A version of this article was published on Greentech Media on March 23, 2015.
By Eric Gimon, Robbie Orvis, Sonia Aggarwal and the experts of America’s Power Plan
The electric grid is undergoing a rapid metamorphosis as renewables become a significant part of the system. The last five years have seen fast growth of both solar and wind. In fact, more than six gigawatts of solar capacity were installed in 2014, 30 percent more than the prior year’s solar installations and sixteen times the capacity installed five years before. Wind represented just over four percent of total US power generation, and an even bigger fraction in large portions of the country. These new technologies are entering a system designed around a very different set of resources. As low-cost renewables provide a growing share of the electricity, grid operations—and thus power markets, financial structures, and policies—must evolve. Indeed, some already have; this article draws lessons from power contracts and markets about the evolving role of renewables from two different organized markets.

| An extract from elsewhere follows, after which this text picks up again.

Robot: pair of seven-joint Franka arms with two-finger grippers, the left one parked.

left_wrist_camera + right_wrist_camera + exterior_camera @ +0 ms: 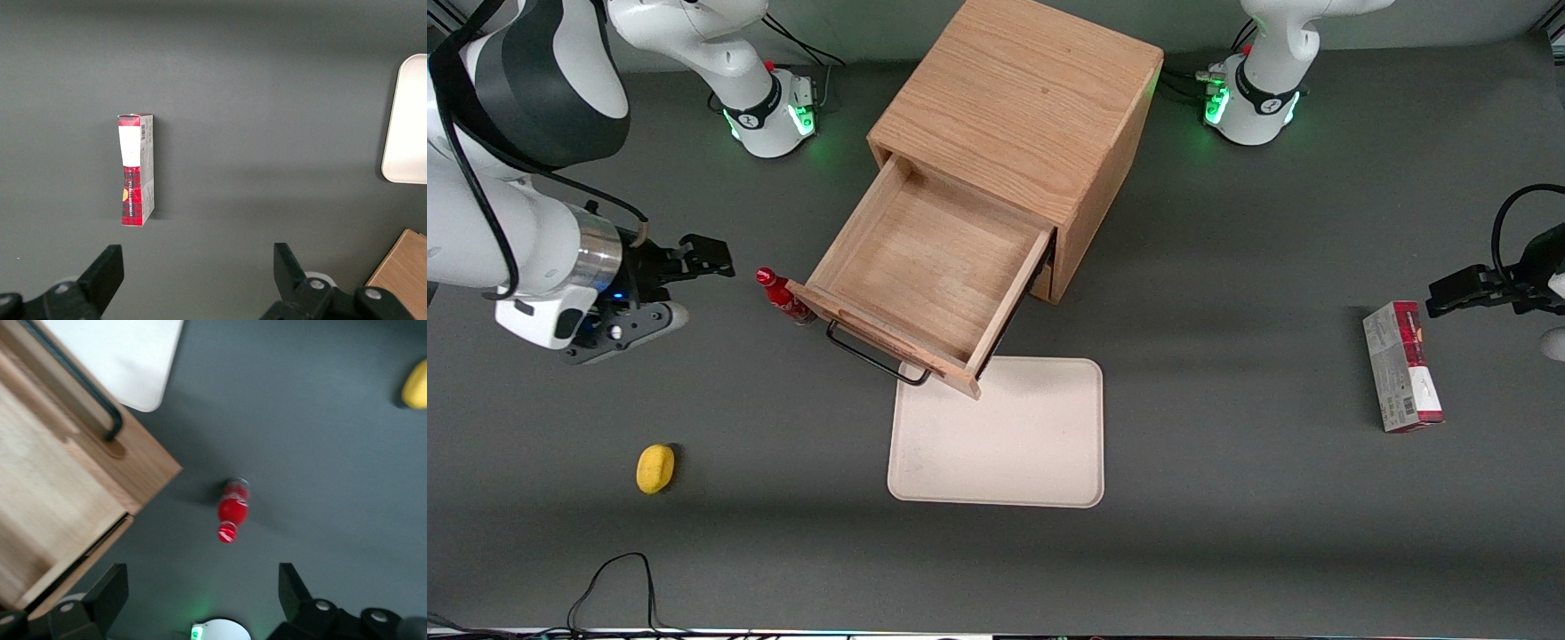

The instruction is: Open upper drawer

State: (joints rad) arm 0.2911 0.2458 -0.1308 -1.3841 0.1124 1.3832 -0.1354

Wind power in a restructured market
In restructured markets, the resource with the lowest marginal cost should be dispatched first (including demand-side resources like demand response or efficiency). The resource mix is also “security constrained,” meaning that the system operators have to make sure that the portfolio of resources dispatched will work reliably within existing transmission system constraints. If many resources with the same marginal cost, for example multiple wind farms, find themselves behind a transmission bottleneck, security constraints will mean they cannot all be dispatched at their maximum capacity and some will need to be turned down or “curtailed,” either voluntarily or forcefully. Reducing their generation in this way means they’re paid less even though they’re available to the system, so market operators must look for the most efficient way to minimize these economic losses while maintaining system reliability.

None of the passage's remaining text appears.